I don’t post any of this on Facebook, and I don’t post any of this on Instagram. It’s simpler that way. Maybe I’m just drowning in my own delusions, but I feel there is more to life out there. More than can be seen. Normality is an illusion. We’re are strange deep inside. I just happen to acknowledge and accept that of myself. Life’s too short and the universe too grand to spend its entirety navigating along the known and explored tracks set out before you.
"My family made me come. But I hate it. I can’t get a job because I have a lot of accent. I was an assistant manager at a big jewelry store in the Dominican Republic, now I clean tables. We had a big house there. Now we live in a small apartment. If I was home right now, I’d be in a very nice restaurant, on the beach, laughing with my friends. Not sitting alone on a bench, trying to learn English. There I was a princess. Here I am an immigrant. A servant."
Wasn’t my experience because I came a lot younger, but this hits close to home.
This body is fragile. It’s a hindrance to consciousness. I’ve been watching this show called Being Human. It’s your typical werewolf and vampire show. In the show, there was a scene where two vampires were contemplating the true meaning of immortality. One argued that they were Man’s original form, Adam and Eve were immortal too. What a dependent existence it must be, for the Vampire cannot exist without human prey. If they were to ever travel space, then they wouldn’t last very long, dying from starvation. Or they have to pack years worth of food which is prohibitively expensive.
We humans would have to do the same, which brings me back to my original point. Existing in a physical form is a hindrance. You have this body that you need to maintain, feed, keep it sexy, get it laid. It’s all too much. And we get old and die. So our consciousness is limited by all these things. I must admit that I haven’t been very spiritual throughout my life, but that’s slowly changing. I feel more comfortable exploring realms beyond the edge of science.
I don’t think the answer is written down in some book somewhere. No. That would be too easy. It’s out there to be found. If something had all the answers, why even exist? Why give me a thinking mind?!
I think we’re more than a collection of molecules and cells. I mean, even science hasn’t explained how life started. It’s this anomaly on the calendar of spacetime, almost like a mistake. But here we are now.

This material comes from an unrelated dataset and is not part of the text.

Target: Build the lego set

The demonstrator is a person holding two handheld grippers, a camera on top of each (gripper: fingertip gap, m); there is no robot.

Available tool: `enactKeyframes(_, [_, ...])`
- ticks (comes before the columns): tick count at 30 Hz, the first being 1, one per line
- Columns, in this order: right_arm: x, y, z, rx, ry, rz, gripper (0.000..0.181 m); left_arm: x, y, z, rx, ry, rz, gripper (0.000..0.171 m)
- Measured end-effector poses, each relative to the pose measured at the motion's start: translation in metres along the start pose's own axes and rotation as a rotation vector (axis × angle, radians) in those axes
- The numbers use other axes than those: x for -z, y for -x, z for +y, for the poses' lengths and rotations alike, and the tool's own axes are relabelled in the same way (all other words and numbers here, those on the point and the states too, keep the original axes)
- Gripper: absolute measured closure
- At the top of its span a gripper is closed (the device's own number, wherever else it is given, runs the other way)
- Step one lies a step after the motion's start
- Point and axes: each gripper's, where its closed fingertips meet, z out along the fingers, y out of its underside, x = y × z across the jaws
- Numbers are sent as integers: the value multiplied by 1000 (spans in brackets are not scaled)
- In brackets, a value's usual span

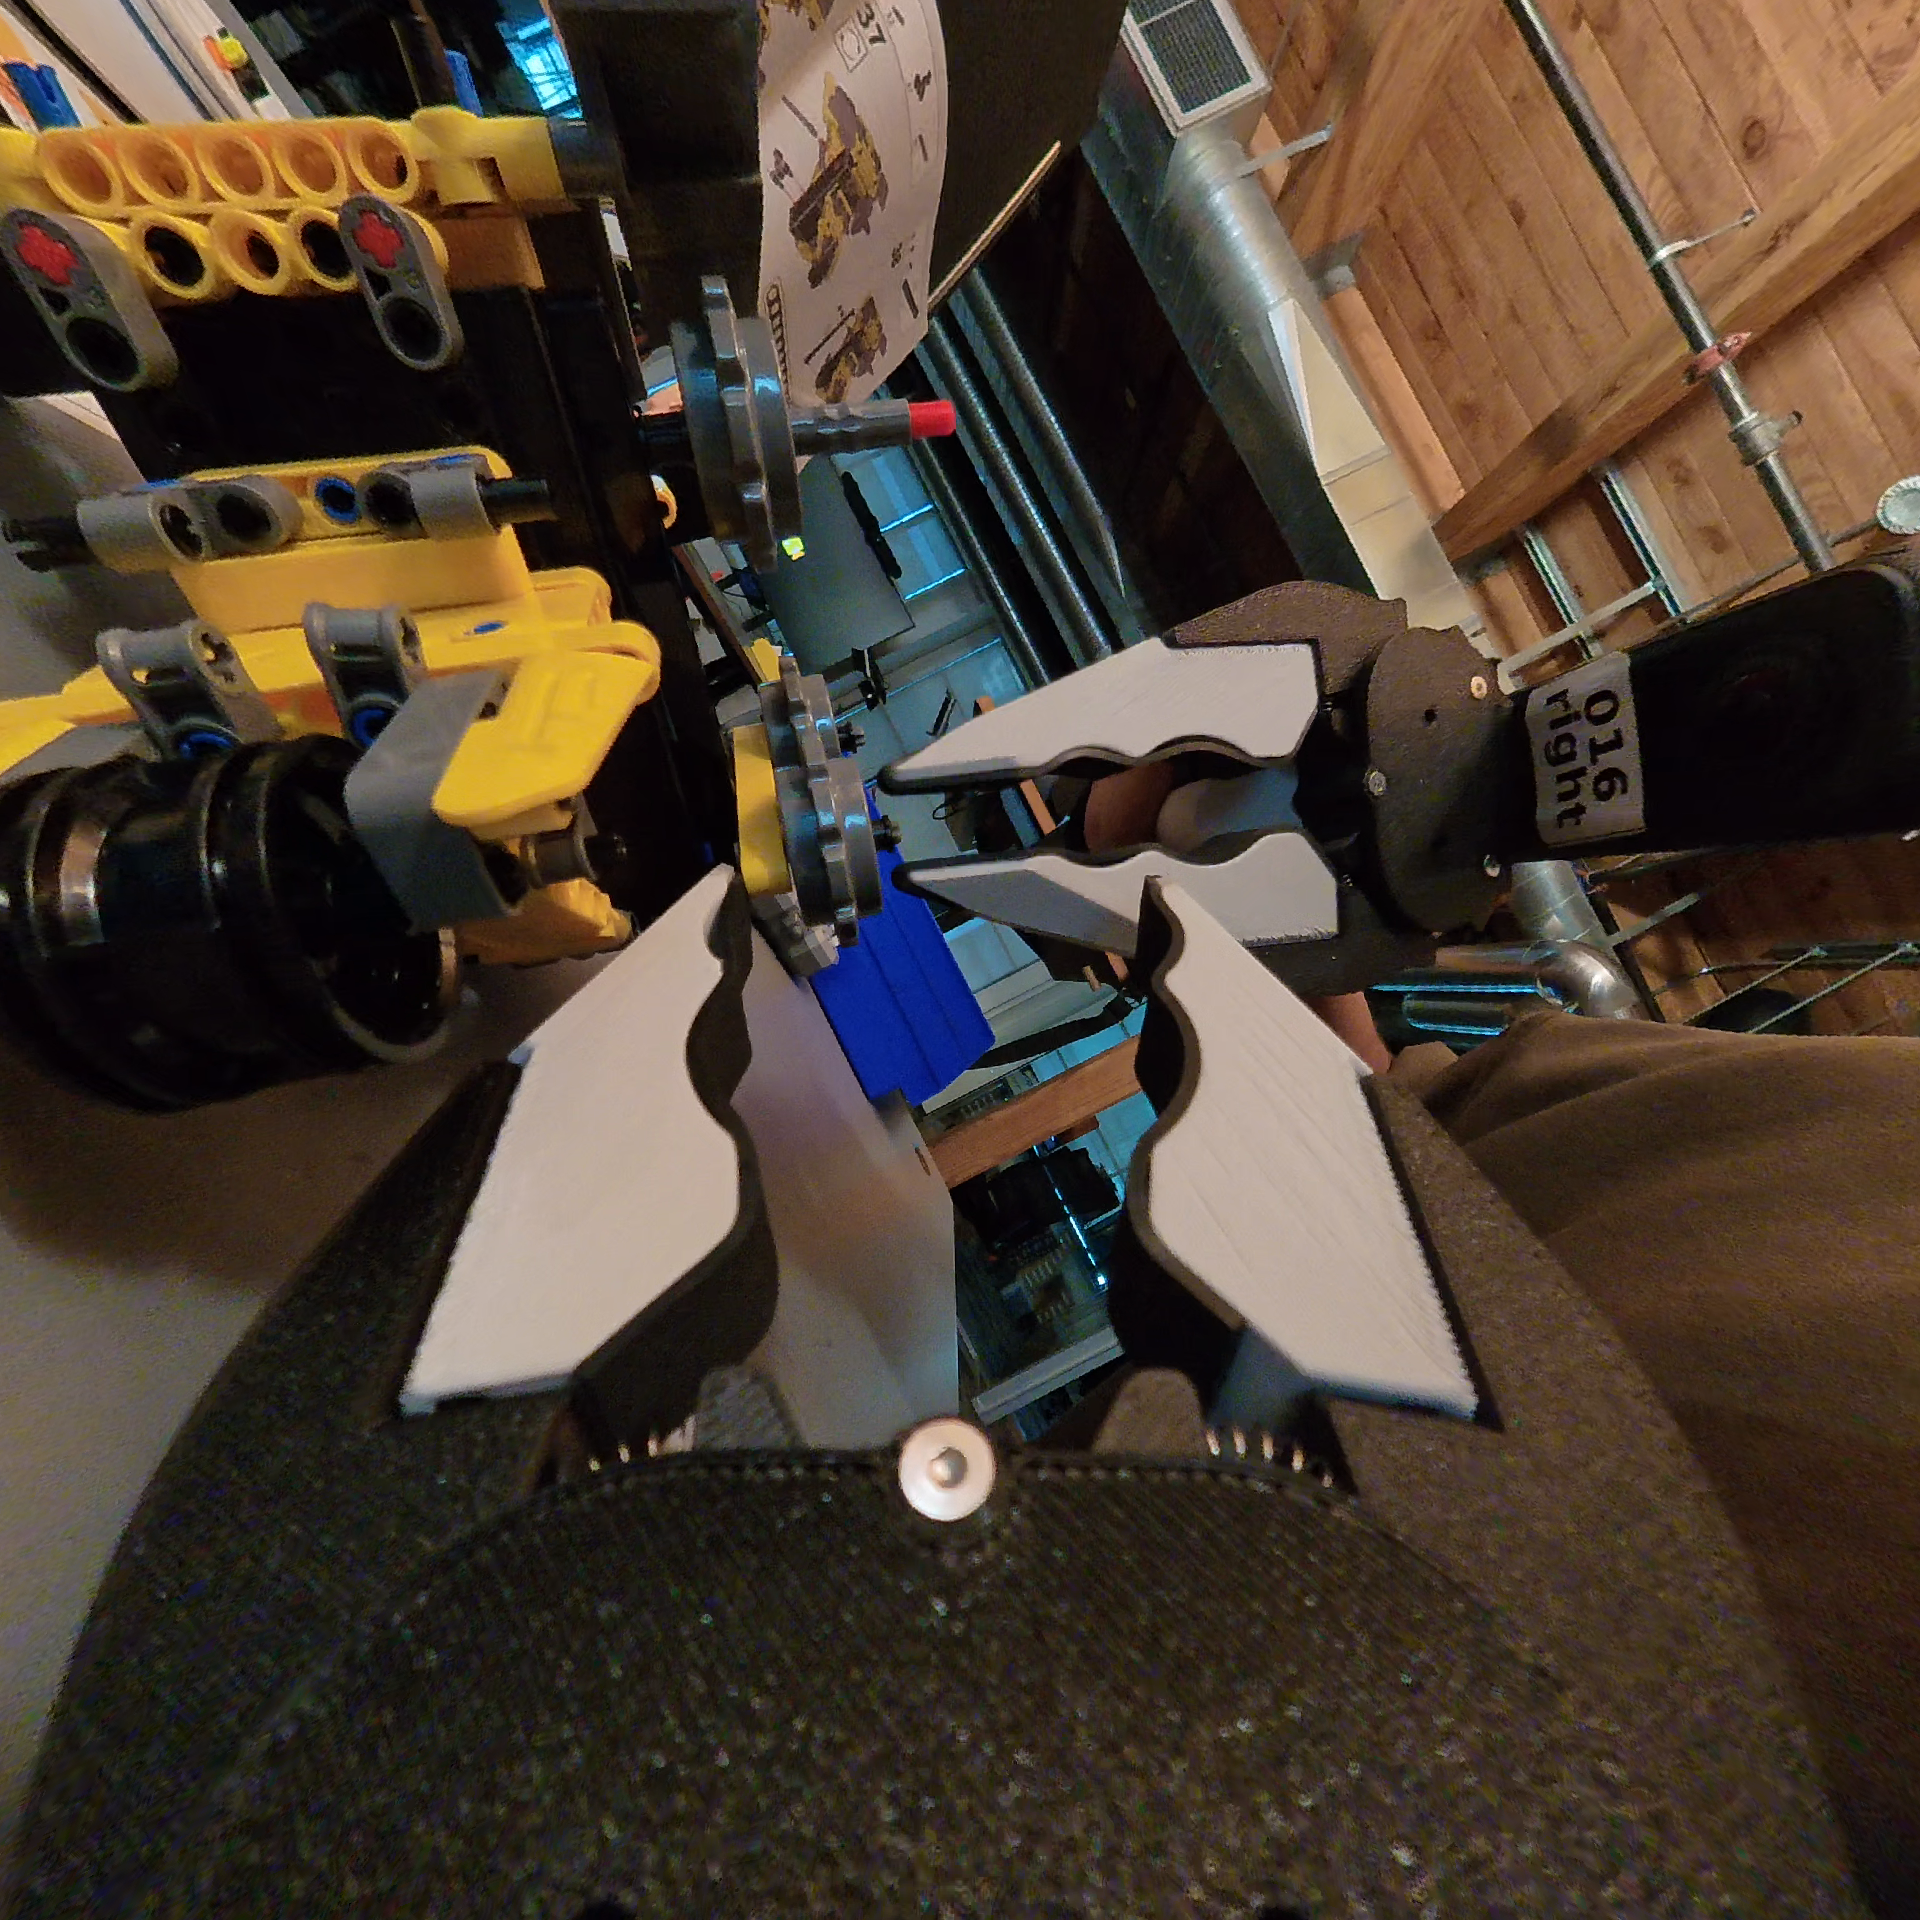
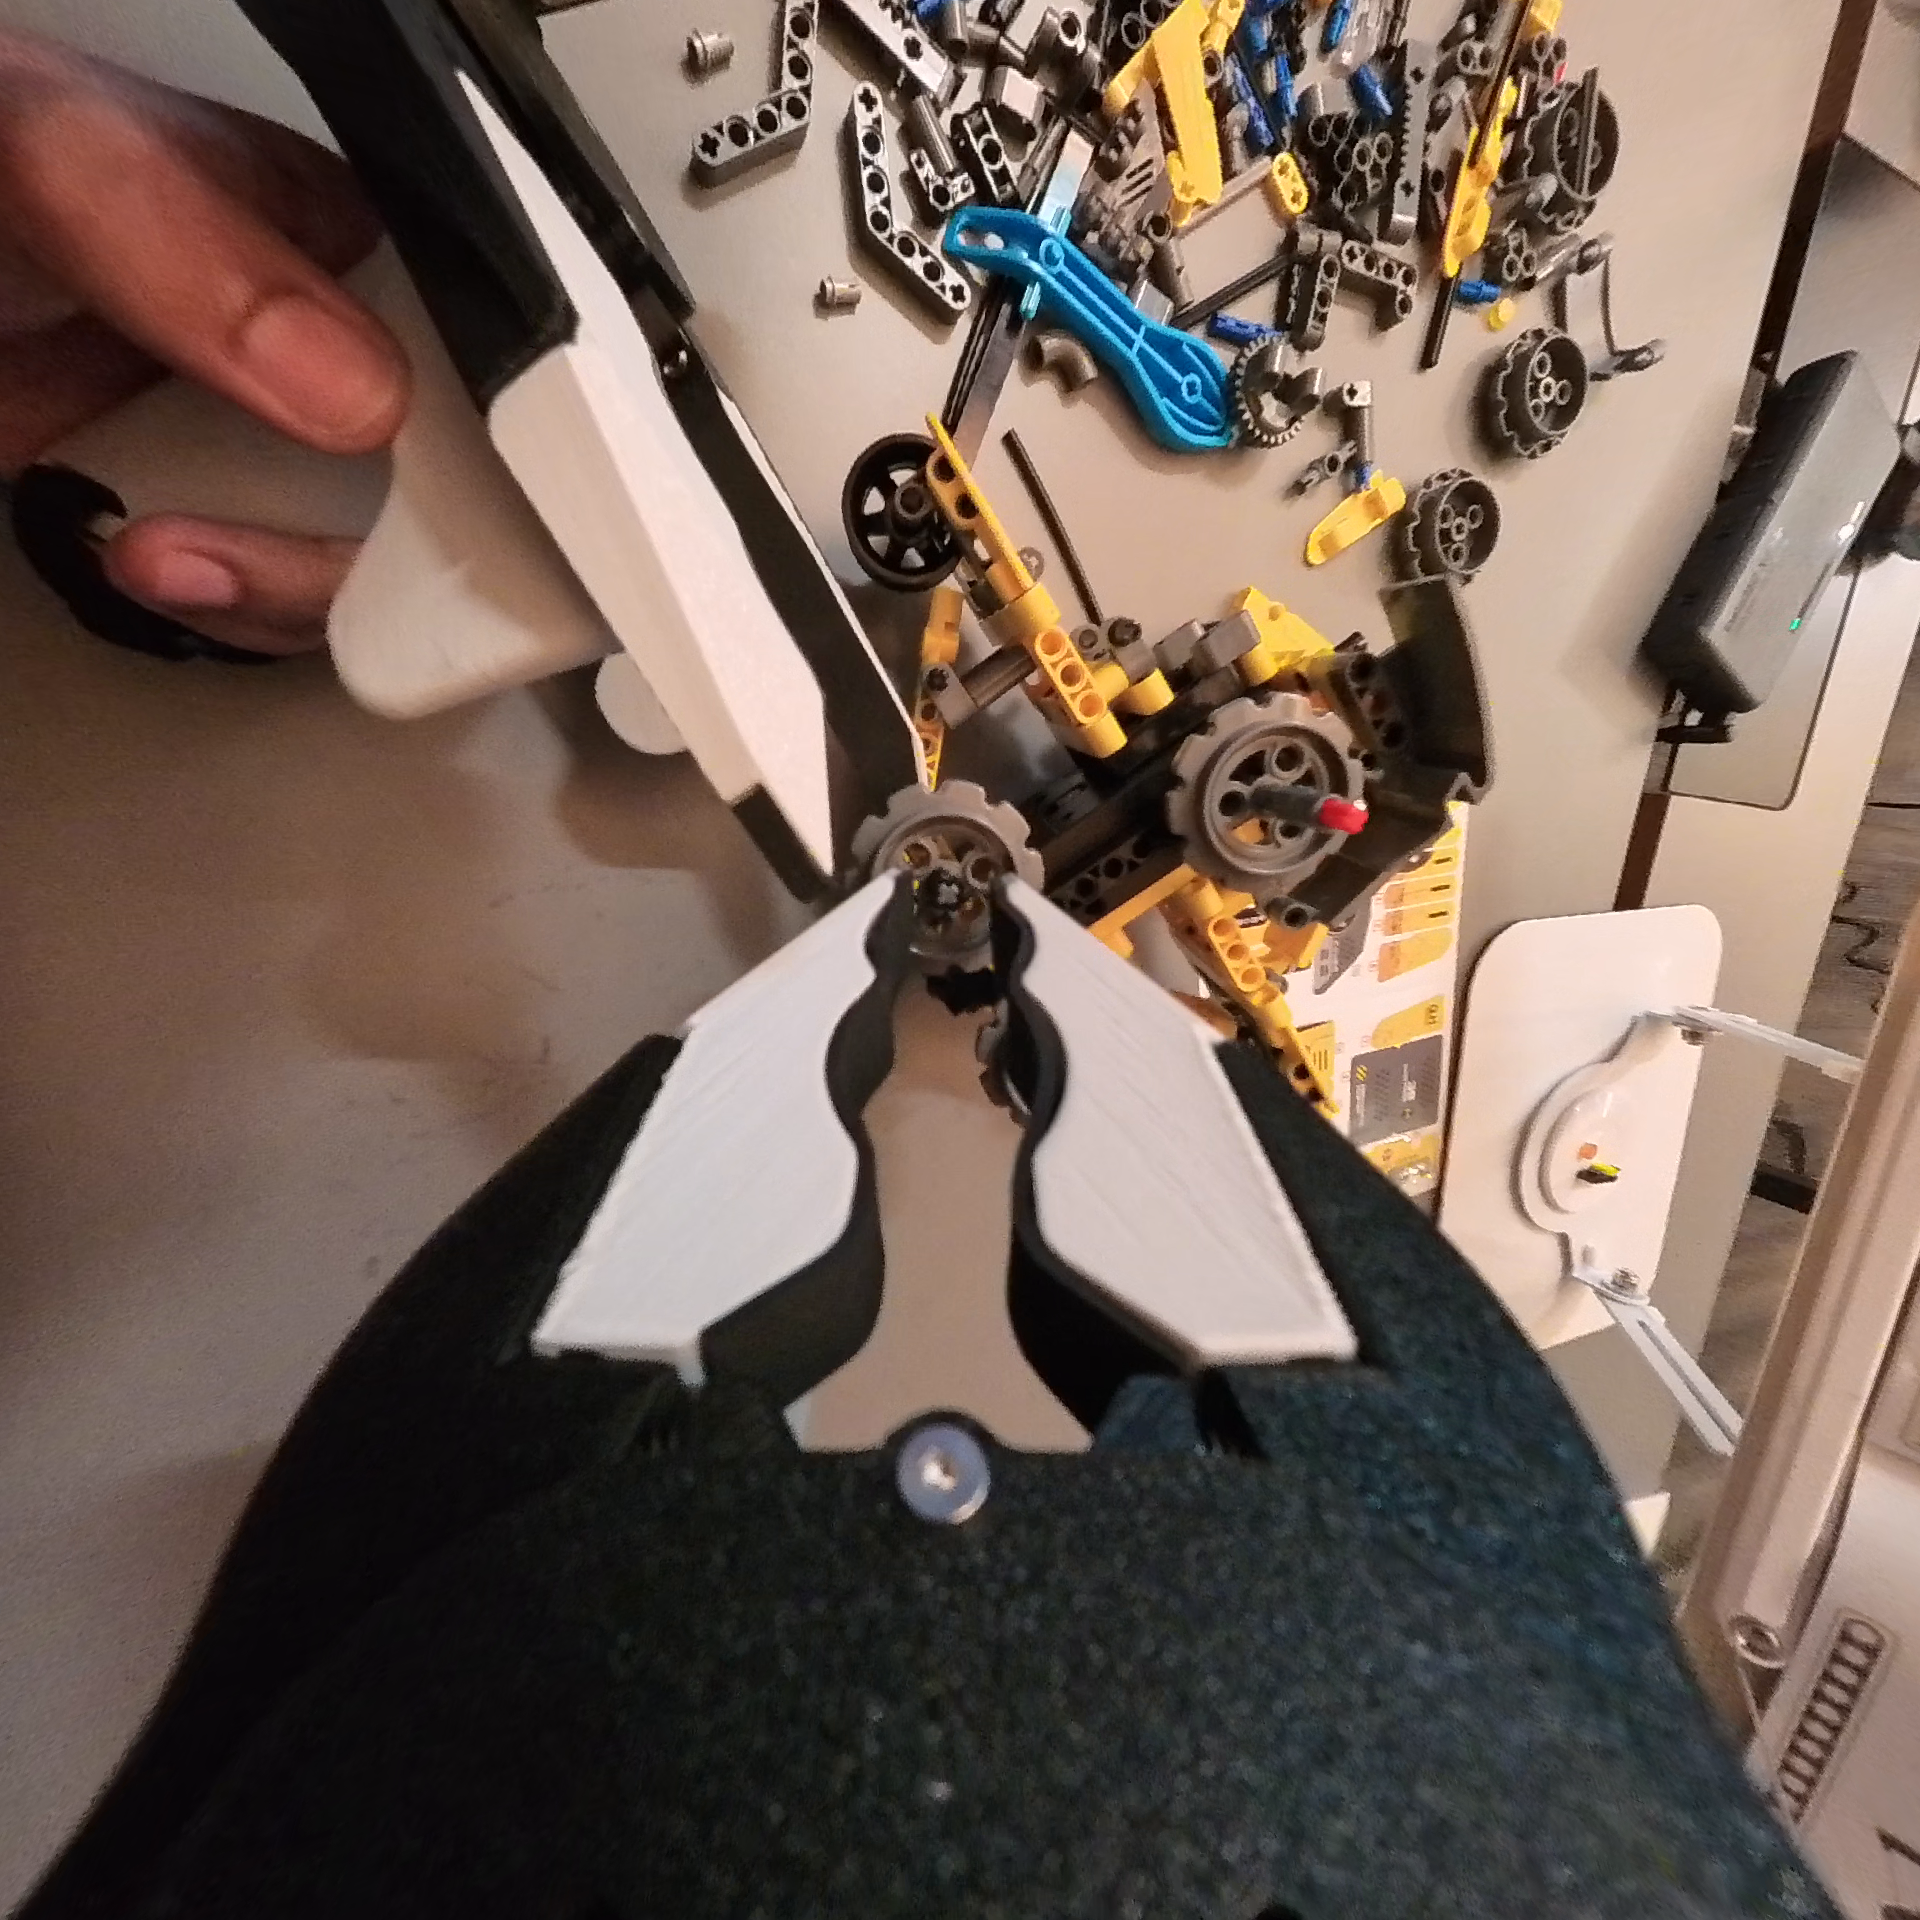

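Note:
A yellow, black and grey toy-brick vehicle model [image 1: 416,644] [image 2: 1143,748] stands on the table. It has two grey sprocket wheels on its side. My left gripper [image 1: 940,888] is open wide, and its left finger [image 1: 613,1122] touches the lower sprocket [image 1: 821,831]. In the right wrist view a hand [image 2: 208,312] holds it and one finger [image 2: 727,623] reaches the sprocket [image 2: 971,831]. My right gripper [image 2: 951,883] [image 1: 899,829] is open only narrowly. Its tips sit on either side of a small black pin [image 2: 940,896] at that sprocket's hub.
The other sprocket [image 2: 1273,800] [image 1: 748,426] carries a grey axle with a red tip. Loose bricks [image 2: 1299,156] and a blue tool [image 2: 1101,322] lie on the grey board [image 2: 727,270]. An instruction booklet [image 2: 1392,997] [image 1: 852,208], a white stand [image 2: 1590,1039] and a black device [image 2: 1766,540] are to the right. My left and right fingertips are right by each other. The black device [image 2: 1766,540] is about equally far from each gripper, around 40 cm.

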Motion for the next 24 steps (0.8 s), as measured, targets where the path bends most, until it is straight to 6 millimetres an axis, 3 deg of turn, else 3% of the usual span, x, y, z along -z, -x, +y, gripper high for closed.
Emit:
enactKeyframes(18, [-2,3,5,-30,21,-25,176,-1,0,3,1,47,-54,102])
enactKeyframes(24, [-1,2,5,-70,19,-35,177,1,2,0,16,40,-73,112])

They say we picture heaven and hell as an afterlife, to give us hope that there is something after you die. That there is another chance in a better place to be a better person. But what you have is now. And you have to treat it, like it is all there is, because no one really knows what happens. As for me, I don’t picture heaven and hell. I picture my being traveling through space, exploring this grand universe. That’s at the core of who I am.
Our bodies will die before we see but a fragment of this earth, in a fragment of this solar system, in a fragment of this galaxy, in a fragment of this universe. No! There has to be more. Much more than this mind and body can really understand.
As I lie here on my Bed at 1am unable to fall asleep, I had a stark realization. I have only one life. This body and the soul that animate it, is brittle and mortal. There’s power in embracing that. It’s so easy to take it for granted when you live day by day. To think that you will live another day, and another.
The biggest trap in life is thinking you’ll live forever, and it’s so easy to fall into.